▶ [Task description]
From the data underneath, reproduce exactly the stretch that begins at the line with "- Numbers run" and ends after the line with "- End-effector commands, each".

▶ [Extracted data]
◇ ◇ ◇ ◇ ◇ ◇ ◇
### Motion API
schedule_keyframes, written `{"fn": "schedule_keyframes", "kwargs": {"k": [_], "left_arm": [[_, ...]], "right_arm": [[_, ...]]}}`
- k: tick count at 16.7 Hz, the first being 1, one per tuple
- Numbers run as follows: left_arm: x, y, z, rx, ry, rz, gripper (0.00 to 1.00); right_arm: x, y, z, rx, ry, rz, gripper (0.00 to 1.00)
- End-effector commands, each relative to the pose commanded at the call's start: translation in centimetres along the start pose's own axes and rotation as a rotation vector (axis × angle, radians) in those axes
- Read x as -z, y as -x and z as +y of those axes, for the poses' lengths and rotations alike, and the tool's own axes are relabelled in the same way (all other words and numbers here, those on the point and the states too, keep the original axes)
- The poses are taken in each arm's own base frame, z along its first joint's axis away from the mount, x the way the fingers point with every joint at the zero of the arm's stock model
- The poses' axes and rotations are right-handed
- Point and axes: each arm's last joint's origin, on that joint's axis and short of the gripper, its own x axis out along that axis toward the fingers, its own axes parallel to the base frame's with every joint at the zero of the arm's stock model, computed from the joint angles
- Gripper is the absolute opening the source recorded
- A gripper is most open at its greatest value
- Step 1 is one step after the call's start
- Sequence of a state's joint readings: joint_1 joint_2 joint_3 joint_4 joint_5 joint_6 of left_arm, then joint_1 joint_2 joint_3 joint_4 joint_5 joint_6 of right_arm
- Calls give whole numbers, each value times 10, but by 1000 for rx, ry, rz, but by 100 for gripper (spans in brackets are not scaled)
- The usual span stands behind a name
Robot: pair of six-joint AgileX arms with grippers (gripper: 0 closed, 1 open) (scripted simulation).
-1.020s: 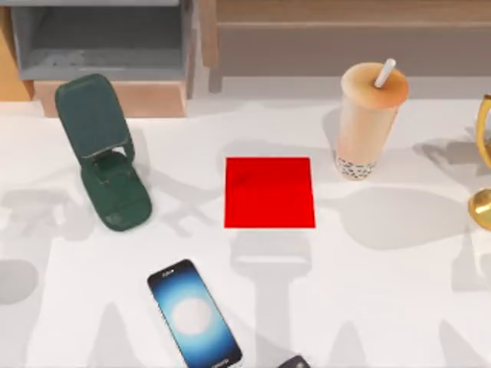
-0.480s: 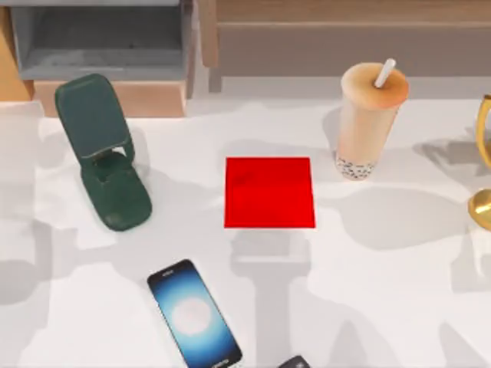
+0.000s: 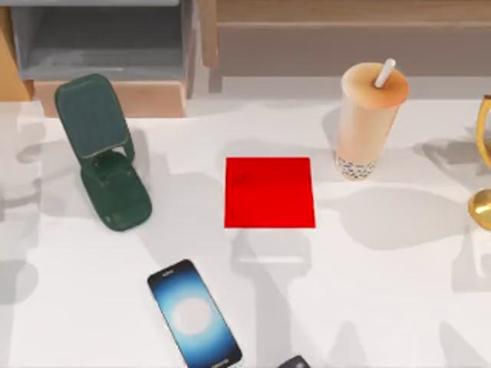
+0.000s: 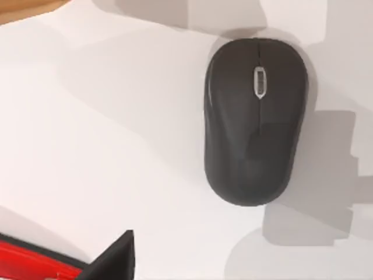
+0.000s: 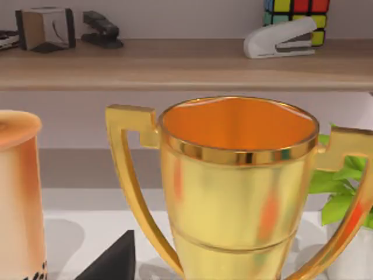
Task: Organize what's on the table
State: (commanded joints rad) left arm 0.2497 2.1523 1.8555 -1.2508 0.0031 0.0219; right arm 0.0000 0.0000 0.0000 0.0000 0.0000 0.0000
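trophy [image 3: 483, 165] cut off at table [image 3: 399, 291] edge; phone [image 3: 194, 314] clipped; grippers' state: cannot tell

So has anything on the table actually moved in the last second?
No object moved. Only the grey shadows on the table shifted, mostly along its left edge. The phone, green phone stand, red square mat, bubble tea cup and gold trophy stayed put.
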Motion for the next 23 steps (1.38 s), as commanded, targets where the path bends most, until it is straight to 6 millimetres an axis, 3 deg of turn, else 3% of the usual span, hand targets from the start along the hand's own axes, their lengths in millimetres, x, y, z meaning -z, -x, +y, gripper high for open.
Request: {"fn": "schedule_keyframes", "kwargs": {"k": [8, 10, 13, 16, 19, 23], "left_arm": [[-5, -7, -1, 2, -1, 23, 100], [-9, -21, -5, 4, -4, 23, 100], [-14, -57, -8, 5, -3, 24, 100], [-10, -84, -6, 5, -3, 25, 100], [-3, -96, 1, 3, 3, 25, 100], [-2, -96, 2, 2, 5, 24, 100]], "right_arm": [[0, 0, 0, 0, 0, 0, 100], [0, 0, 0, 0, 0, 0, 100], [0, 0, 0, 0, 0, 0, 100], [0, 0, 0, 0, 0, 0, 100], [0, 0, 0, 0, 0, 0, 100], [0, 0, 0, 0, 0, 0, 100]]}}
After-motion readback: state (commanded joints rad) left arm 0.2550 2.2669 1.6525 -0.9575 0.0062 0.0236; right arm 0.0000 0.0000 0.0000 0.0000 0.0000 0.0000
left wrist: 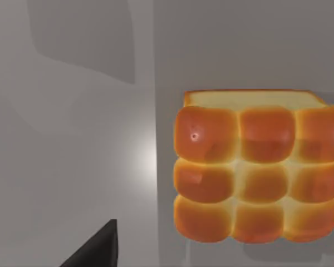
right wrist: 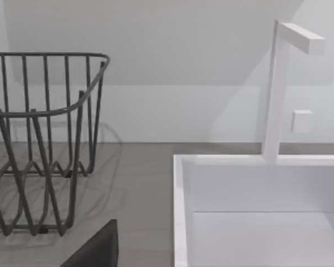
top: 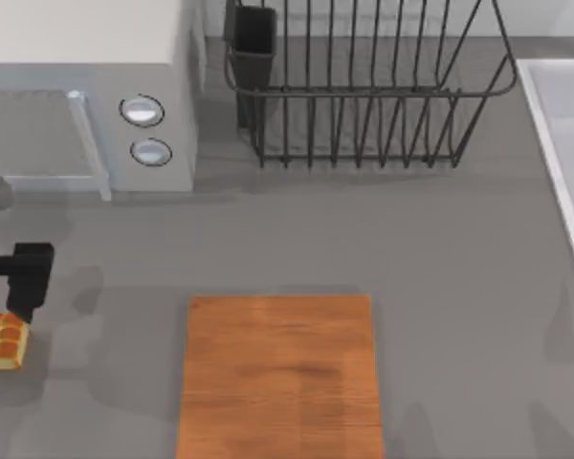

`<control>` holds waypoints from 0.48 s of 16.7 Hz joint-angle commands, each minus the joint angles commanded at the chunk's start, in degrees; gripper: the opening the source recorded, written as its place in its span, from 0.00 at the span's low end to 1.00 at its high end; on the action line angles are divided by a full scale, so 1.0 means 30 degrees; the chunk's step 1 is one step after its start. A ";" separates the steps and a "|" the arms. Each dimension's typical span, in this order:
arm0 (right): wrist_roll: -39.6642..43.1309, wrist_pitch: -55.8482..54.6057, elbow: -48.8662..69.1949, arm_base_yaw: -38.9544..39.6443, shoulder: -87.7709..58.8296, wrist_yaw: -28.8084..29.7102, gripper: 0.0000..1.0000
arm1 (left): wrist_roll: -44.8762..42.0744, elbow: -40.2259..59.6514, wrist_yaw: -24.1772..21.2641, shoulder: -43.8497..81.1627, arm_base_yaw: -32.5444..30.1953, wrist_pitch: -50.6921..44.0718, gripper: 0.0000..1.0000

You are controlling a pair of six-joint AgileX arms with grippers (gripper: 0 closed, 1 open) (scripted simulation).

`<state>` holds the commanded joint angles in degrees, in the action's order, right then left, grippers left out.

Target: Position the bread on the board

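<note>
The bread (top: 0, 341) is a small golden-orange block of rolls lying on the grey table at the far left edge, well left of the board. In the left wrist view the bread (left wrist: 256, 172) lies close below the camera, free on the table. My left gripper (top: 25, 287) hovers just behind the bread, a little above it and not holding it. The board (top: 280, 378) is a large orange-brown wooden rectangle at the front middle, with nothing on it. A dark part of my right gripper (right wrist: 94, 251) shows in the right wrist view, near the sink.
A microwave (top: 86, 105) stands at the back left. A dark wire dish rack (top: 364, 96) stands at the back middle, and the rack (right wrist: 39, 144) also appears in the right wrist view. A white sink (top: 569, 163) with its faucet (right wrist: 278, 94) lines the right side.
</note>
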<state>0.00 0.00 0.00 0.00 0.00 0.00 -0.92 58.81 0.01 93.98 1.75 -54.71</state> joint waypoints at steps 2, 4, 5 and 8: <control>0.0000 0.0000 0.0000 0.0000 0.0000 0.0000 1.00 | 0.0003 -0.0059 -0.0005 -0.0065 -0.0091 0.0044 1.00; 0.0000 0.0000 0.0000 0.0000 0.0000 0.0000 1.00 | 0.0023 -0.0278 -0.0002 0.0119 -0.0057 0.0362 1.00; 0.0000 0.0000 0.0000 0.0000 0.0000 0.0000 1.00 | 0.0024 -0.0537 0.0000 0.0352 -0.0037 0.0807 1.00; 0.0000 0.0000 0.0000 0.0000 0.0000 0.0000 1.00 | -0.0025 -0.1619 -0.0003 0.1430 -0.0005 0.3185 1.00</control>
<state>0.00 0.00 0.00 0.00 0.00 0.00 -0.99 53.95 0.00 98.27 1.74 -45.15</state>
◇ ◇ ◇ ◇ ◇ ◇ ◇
▶ [Answer for the task]
- Numbers run as follows: left_arm: x, y, z, rx, ry, rz, gripper (0.00 to 1.00); right_arm: x, y, z, rx, ry, rz, gripper (0.00 to 1.00)
- End-effector commands, each relative to the pose commanded at the call's start: translation in centimetres along the start pose's own axes and rotation as a rotation vector (axis × angle, radians) in those axes

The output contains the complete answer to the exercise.